# Identities of nested set algebraic expressions

P: 17
Are there any useful identities for simplifying an expression of the form:
$$((\ldots((x_{1} *_{1} x_{2}) *_{2} x_{3}) \ldots) *_{n - 1} x_{n})$$
Where each $$*_{i}$$ is one of $$\cap, \cup$$ and $$x_1 \ldots x_n$$ are sets?

I believe I found two; though I haven't proved them, I think they make sense:
$$((\ldots((x_{1} \cup x_{2}) *_{2} x_{3}) \ldots) \cup x_{1}) \equiv ((\ldots(x_{2} *_{2} x_{3}) \ldots) \cup x_{1})$$
$$((\ldots((x_{1} \cap x_{2}) *_{2} x_{3}) \ldots) \cap x_{1}) \equiv ((\ldots(x_{2} *_{2} x_{3}) \ldots) \cap x_{1})$$

Generally, how would you prove these? Just induction?

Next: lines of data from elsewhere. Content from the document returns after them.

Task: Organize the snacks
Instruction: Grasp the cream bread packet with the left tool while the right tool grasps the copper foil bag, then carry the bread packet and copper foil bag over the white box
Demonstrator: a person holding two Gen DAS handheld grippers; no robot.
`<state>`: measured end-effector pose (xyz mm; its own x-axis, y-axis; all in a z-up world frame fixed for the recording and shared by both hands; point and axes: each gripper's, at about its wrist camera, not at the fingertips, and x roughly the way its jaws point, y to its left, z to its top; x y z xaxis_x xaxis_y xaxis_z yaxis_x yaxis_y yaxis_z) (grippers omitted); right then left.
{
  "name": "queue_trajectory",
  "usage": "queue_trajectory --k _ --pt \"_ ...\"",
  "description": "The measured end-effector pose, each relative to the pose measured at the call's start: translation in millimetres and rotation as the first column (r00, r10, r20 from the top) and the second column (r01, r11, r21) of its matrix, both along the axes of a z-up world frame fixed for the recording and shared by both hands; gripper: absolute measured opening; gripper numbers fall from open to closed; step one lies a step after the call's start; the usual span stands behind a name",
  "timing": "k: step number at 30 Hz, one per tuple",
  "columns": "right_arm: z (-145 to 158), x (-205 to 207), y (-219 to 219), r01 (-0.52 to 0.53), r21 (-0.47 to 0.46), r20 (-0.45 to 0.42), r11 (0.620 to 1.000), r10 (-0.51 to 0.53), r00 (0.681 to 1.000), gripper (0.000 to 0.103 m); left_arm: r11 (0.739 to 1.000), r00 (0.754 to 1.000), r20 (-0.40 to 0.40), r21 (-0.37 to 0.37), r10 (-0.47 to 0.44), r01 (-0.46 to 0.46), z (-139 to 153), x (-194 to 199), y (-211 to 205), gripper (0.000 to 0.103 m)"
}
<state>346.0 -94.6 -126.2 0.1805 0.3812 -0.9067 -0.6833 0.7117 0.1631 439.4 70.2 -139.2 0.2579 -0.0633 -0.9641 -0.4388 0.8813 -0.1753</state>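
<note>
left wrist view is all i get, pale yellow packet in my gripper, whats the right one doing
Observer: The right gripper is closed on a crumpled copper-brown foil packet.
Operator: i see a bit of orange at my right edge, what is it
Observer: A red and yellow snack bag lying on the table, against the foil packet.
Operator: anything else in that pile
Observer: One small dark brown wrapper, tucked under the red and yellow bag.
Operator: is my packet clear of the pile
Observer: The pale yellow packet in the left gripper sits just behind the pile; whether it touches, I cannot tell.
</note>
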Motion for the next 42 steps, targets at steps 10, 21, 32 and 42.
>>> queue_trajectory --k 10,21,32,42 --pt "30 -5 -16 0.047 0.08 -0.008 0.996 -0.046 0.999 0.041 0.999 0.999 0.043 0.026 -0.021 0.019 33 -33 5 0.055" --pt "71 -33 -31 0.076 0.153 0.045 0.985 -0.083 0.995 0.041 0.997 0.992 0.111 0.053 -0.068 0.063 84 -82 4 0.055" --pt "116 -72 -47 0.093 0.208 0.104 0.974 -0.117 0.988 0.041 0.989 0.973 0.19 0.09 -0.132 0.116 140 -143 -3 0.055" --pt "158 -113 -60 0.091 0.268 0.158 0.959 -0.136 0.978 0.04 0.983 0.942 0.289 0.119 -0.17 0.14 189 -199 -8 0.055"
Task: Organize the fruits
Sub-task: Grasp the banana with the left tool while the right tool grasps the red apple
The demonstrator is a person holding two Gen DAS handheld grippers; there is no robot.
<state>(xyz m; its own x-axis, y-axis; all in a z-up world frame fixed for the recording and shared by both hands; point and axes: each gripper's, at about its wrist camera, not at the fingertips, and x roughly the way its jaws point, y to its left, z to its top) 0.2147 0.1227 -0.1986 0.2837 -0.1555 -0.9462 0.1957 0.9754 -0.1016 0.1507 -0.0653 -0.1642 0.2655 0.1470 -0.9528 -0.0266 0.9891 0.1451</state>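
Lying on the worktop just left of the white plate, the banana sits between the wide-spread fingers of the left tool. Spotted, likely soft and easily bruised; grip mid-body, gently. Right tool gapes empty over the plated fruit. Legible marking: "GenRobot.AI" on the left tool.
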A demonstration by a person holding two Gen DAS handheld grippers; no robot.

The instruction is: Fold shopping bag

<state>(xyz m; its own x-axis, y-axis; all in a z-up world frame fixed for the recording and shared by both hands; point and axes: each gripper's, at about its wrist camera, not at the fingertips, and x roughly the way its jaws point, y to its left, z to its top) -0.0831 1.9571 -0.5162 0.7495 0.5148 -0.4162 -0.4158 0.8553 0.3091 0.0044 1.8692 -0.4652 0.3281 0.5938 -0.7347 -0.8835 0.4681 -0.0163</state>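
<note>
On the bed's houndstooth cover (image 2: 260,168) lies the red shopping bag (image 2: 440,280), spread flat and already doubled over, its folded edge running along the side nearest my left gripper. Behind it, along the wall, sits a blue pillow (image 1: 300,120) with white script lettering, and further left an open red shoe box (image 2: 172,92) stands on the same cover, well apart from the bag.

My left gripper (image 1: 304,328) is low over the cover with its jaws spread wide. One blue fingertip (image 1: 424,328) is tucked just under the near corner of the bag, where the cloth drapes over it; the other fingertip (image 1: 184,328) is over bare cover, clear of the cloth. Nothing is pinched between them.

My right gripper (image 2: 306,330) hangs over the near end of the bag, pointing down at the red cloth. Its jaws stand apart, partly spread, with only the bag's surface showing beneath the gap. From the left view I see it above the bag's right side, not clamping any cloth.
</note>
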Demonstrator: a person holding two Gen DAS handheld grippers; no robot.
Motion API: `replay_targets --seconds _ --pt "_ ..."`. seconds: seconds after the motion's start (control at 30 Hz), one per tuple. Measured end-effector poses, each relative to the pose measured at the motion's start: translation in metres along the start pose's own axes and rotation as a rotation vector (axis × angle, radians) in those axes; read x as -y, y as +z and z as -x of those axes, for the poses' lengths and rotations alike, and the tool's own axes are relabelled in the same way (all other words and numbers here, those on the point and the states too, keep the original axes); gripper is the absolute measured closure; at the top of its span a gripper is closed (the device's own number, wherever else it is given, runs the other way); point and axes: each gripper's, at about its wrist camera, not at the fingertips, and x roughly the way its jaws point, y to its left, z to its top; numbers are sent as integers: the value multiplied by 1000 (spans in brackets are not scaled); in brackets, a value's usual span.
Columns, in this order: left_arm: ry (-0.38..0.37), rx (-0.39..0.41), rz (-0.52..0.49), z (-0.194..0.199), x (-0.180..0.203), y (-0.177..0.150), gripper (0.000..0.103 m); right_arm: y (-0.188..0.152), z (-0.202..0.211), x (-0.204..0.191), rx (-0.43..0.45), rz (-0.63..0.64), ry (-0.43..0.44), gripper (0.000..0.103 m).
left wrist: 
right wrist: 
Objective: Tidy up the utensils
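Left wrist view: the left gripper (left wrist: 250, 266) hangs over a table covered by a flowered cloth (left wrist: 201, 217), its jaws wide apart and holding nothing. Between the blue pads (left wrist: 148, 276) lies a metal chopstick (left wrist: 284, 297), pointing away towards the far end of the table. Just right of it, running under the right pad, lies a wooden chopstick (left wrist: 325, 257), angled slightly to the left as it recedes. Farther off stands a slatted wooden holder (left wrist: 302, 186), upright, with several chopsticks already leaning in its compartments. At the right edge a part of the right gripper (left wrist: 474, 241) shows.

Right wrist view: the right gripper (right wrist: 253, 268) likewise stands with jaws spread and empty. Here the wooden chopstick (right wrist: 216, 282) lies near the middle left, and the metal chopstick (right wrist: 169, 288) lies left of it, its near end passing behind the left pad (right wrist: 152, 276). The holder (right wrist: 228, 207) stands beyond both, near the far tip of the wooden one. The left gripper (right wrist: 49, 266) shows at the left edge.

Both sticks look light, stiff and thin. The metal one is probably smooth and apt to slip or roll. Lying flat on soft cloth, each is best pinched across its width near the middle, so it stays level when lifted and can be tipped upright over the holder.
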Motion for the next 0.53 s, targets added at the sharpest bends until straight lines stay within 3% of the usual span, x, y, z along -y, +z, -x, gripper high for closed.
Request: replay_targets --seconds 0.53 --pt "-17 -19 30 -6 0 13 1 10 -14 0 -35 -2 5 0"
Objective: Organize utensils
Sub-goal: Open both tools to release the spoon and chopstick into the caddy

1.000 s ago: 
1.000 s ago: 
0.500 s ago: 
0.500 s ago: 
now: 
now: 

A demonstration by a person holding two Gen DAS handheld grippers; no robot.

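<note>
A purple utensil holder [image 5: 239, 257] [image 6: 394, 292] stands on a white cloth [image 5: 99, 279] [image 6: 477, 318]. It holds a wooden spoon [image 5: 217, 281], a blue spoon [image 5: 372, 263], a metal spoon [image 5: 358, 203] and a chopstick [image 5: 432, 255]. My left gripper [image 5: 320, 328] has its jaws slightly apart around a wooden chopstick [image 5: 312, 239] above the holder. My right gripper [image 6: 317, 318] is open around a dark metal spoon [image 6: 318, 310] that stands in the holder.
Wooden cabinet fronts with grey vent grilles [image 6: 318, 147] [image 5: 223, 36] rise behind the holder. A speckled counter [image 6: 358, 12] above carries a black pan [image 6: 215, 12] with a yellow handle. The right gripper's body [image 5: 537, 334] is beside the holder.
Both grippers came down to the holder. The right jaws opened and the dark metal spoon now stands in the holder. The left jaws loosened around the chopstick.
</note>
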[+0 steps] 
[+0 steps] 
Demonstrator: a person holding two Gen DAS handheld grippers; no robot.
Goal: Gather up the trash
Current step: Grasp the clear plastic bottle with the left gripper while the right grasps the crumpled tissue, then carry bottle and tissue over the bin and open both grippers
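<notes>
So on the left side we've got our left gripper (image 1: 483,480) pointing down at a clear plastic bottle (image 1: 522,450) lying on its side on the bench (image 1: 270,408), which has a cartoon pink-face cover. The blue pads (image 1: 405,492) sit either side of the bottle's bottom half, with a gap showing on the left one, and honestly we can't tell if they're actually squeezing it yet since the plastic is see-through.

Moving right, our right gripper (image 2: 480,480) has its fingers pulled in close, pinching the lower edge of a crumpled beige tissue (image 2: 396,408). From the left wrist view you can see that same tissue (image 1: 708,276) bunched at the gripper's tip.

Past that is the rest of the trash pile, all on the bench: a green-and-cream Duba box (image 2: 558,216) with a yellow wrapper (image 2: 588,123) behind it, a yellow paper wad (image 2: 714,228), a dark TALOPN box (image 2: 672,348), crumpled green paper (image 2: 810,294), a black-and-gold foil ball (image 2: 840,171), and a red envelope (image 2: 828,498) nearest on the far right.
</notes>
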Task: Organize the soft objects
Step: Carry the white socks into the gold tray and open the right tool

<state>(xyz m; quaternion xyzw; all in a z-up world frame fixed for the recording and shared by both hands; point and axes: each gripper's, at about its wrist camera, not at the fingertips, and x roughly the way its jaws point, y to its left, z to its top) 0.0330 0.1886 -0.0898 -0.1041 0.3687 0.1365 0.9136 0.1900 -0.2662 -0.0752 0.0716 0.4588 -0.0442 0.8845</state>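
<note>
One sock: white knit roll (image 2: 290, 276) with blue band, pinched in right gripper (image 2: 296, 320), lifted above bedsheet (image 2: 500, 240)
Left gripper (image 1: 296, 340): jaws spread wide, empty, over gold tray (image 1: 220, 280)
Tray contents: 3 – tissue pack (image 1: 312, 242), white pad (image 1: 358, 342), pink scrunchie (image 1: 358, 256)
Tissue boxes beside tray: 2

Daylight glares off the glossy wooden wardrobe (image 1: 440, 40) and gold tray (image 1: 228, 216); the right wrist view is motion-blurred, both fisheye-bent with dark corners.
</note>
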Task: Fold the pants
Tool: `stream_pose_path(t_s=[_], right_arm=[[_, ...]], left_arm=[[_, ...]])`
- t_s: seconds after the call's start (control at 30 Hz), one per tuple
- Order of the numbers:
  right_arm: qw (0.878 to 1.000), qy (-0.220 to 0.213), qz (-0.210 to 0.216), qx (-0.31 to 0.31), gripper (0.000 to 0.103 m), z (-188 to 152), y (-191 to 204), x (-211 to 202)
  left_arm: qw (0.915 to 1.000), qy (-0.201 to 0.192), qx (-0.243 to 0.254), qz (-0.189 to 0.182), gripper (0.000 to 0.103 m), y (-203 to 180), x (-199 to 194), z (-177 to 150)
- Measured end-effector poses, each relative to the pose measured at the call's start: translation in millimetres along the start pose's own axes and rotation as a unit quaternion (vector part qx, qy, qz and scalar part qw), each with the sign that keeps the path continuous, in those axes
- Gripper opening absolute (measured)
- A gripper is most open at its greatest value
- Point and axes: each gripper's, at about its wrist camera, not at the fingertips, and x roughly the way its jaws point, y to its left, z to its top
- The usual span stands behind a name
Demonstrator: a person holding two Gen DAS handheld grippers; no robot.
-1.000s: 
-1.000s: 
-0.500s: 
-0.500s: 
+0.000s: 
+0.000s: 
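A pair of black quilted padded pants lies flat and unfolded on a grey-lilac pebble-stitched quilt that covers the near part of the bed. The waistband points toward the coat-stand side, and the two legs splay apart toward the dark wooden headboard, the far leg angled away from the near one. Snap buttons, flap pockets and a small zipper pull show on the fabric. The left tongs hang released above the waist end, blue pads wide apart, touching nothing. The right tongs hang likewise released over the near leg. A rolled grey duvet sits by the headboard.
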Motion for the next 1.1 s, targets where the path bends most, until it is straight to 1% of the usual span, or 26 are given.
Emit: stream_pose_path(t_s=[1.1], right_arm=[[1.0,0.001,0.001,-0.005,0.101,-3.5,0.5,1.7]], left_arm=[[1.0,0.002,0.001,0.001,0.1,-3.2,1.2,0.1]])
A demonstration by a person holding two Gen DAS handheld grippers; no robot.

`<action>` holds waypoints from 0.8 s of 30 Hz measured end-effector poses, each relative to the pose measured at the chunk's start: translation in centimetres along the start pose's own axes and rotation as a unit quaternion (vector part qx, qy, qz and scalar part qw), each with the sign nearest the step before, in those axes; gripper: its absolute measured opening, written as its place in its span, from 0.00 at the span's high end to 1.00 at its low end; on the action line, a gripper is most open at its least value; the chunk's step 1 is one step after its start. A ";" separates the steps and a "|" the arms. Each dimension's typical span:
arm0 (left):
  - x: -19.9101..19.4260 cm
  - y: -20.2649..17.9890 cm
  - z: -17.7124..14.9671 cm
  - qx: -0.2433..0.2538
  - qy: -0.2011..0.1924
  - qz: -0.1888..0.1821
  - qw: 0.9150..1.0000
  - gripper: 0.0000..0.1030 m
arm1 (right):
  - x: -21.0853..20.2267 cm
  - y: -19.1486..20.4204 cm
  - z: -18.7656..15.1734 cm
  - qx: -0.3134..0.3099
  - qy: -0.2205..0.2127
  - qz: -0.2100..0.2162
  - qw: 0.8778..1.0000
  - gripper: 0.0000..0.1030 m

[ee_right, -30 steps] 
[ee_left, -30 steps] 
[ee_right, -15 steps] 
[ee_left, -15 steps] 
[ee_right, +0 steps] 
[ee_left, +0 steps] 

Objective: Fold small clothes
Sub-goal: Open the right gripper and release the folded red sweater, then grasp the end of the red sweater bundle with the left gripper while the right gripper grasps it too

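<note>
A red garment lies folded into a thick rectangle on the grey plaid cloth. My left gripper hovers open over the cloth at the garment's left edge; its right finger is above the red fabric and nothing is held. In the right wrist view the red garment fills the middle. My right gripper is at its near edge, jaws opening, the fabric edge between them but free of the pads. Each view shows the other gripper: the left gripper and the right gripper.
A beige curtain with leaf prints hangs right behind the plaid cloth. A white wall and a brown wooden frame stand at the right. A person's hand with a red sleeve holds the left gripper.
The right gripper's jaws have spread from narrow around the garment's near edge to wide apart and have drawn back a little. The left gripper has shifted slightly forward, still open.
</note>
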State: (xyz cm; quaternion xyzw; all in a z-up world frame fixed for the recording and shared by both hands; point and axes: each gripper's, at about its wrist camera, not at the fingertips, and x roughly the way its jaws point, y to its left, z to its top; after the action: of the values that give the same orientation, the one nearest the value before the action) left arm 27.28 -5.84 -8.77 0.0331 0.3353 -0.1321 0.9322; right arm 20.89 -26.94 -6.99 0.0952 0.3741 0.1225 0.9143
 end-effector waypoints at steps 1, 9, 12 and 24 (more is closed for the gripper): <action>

I tested a few expressions with the attached perl script which is why I think they work.
Attached Files
 sym.txt (3.5 KB, 1 views)
 Sci Advisor P: 3,295 There are various distributive laws like $$(A \cup B) \cap C = (A\cap C) \cup (B \cap C)$$ $$(A \cap B) \cup C = (A \cup C) \cap (B \cup C)$$ Since you are using $*_i$ to represent something that can be either $\cup$ or $\cap$ , I can't tell offhand if your identities are correct. I'd have to consider each possible interpretation of the operation as a separate case. Induction would be the method of proof, assuming that your "..." indicates a an expression of arbitrary but finite length. If you have in mind some sort of infinitely long expressions, you have to start with the problem of defining what they would mean.
 P: 17 I restated the problem in terms of propositions like $$x \in A_{1} \wedge x \in A_{2}$$ and considered that whatever was in the ellipsis would either depend on the innermost expression or not and if it did would either have a value opposite the innermost or the same as. From there I just exhaustively listed the cases and compared. Also, I assumed that the $A_{1}$ doesn't show anywhere in the ellipsis. I think that's all I need since I can just deal with the rest recursively.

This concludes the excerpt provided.